PROBLEM -> Make an exact transcription of the data below.

GIVEN INFORMATION ->
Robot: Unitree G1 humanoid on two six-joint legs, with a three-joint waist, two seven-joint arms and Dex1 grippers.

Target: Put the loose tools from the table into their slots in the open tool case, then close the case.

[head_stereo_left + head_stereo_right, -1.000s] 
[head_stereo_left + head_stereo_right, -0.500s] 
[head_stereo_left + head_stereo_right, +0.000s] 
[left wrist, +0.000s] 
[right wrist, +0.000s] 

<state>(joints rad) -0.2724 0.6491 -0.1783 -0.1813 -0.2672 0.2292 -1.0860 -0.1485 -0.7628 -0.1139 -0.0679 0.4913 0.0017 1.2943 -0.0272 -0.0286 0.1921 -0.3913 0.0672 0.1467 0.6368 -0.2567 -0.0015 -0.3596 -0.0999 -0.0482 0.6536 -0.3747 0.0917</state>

REPLY ->
Robot: Unitree G1 humanoid on two six-joint legs, with a three-joint waist, two seven-joint arms and Dex1 grippers.

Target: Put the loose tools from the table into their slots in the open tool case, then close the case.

[head_stereo_left + head_stereo_right, -1.000s] 
[head_stereo_left + head_stereo_right, -0.500s] 
[head_stereo_left + head_stereo_right, +0.000s] 
[left wrist, +0.000s] 
[right wrist, +0.000s] 

<state>(joints rad) -0.2724 0.6491 -0.1783 -0.1813 -0.2672 0.2292 -1.0860 -0.1485 -0.7628 -0.1139 -0.0679 0.4913 0.0017 1.2943 -0.0272 -0.0286 0.1921 -0.3913 0.0672 0.1467 0.6368 -0.2567 -0.0015 -0.3596 -0.0999 -0.0482 0.6536 -0.3747 0.0917</state>

What this exercise asked for has been supplied.